Nelle dinamiche politiche il valore dell’opposizione sembra essersi ridotto al poter dire ogni cosa, perché semplicemente legittimati dal ruolo che si ricopre. E allora presunti nostalgici della rivoluzione francese invocano le barricate ogni qual volta il timone della maggioranza punta verso rotte poco gradite, come se tali sbarramenti avessero un qualcosa di illuminato e illuminista. E poi si urla, e si urla ancora, alzando continuamente il tono, mettendo sotto sforzo le corde vocali, che in certi politici hanno una tenuta superiore alla media.

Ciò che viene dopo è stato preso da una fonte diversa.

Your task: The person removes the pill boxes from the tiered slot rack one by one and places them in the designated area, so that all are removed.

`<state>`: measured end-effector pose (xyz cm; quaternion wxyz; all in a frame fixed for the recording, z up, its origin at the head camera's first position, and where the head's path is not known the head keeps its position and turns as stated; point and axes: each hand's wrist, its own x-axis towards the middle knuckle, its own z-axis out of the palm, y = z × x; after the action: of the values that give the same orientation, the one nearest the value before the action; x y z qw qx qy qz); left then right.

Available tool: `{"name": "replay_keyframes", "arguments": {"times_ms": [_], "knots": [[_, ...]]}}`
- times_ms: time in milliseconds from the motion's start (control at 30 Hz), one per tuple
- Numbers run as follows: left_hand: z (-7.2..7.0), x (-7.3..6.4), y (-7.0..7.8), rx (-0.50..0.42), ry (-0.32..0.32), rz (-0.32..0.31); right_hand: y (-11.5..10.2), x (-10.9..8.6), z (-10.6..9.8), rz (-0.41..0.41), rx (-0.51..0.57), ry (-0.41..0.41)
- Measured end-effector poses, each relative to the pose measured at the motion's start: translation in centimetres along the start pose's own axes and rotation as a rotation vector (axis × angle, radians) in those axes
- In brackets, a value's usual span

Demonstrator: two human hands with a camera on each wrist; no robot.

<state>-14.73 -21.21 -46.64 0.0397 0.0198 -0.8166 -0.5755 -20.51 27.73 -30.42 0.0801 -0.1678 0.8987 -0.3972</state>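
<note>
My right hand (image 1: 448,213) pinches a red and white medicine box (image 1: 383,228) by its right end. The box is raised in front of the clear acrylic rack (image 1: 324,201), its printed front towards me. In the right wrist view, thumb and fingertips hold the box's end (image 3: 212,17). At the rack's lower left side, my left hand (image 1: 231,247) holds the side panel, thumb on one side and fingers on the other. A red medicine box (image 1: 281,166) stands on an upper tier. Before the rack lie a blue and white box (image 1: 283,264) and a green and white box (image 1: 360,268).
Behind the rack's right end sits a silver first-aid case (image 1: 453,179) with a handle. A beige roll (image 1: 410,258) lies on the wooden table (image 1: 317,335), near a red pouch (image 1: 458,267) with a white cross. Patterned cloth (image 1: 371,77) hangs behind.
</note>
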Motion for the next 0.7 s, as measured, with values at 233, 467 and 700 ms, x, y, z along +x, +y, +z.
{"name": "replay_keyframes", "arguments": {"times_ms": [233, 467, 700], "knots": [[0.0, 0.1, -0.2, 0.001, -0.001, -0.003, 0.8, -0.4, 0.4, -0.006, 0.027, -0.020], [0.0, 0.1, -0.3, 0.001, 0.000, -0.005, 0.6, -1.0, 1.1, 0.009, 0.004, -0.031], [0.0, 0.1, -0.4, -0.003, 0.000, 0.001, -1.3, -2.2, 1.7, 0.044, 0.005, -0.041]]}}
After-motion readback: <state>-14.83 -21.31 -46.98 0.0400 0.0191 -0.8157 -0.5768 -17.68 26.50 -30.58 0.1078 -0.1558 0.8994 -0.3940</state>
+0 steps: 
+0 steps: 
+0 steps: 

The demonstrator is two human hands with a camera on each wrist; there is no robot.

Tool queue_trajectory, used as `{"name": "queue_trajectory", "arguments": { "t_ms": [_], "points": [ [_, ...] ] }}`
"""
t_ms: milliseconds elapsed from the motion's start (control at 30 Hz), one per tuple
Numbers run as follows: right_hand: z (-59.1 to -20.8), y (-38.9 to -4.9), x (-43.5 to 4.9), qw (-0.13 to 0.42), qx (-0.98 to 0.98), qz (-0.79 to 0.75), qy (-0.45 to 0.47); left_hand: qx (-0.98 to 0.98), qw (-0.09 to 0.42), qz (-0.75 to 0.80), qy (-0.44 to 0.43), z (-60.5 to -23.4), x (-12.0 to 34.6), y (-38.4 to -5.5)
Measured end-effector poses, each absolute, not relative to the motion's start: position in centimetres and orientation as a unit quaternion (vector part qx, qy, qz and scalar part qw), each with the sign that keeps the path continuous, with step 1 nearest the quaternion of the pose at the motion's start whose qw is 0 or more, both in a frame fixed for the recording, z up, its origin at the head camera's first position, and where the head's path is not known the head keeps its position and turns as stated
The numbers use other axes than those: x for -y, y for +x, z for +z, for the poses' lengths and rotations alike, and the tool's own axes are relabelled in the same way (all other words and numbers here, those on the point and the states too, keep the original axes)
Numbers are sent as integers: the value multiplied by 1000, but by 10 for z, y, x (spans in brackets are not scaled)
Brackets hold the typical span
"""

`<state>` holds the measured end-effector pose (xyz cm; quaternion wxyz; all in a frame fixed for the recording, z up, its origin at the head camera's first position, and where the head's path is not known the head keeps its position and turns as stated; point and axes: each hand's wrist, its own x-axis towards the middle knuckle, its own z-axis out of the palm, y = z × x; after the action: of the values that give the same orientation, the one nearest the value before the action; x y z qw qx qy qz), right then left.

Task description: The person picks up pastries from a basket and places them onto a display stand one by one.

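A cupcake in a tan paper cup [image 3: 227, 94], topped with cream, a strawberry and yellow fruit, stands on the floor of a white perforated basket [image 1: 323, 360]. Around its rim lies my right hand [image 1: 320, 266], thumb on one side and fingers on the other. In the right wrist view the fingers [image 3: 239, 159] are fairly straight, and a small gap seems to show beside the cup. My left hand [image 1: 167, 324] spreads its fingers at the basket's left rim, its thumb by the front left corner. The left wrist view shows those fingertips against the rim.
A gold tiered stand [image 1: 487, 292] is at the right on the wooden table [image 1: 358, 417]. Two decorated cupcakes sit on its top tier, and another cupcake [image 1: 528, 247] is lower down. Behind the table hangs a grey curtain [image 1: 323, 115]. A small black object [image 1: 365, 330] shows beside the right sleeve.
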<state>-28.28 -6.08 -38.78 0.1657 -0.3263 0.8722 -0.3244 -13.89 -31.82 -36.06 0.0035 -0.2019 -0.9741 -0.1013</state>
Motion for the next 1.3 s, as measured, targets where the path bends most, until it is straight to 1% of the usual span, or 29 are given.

Ma tutti i mali sono annidati nella minoranza? La risposta non può che essere negativa. Attratte dal lato oscuro, certe forze politiche di maggioranza non esitano ad alimentare la loro anima di lotta. In questo modo, con una mano, rovistano nei cassetti del potere, e con l’altra continuano a lisciare il pelo alle posizioni più intransigenti e anti sistema. Si tratta dunque di reprimere il confronto e il dialogo? Assolutamente no, anche perché non si può reprimere qualcosa da tempo scomparso.
Alcuni si stracciano le vesti perché il parlamento è stato esautorato del suo ruolo e delle sue funzioni, non esitando, subito dopo, a denunciarne gli intrighi e gli inciuci, quando questi ostacolano la sedicente volontà popolare. Altri non perdono tempo a intestarsi ogni risultato foriero di un incremento nei sondaggi, anche se all’opposto di ciò che avevano continuamente professato. Altri ancora arrancano nel costruire alleanze e un progetto politico credibile e spendibile, per non essere spazzati via alle prossime elezioni politiche.
Dunque l’antibiotico ad ampio spettro Mario Draghi, prescritto dalla contingenza, riuscirà a curare gli affanni della nostra politica?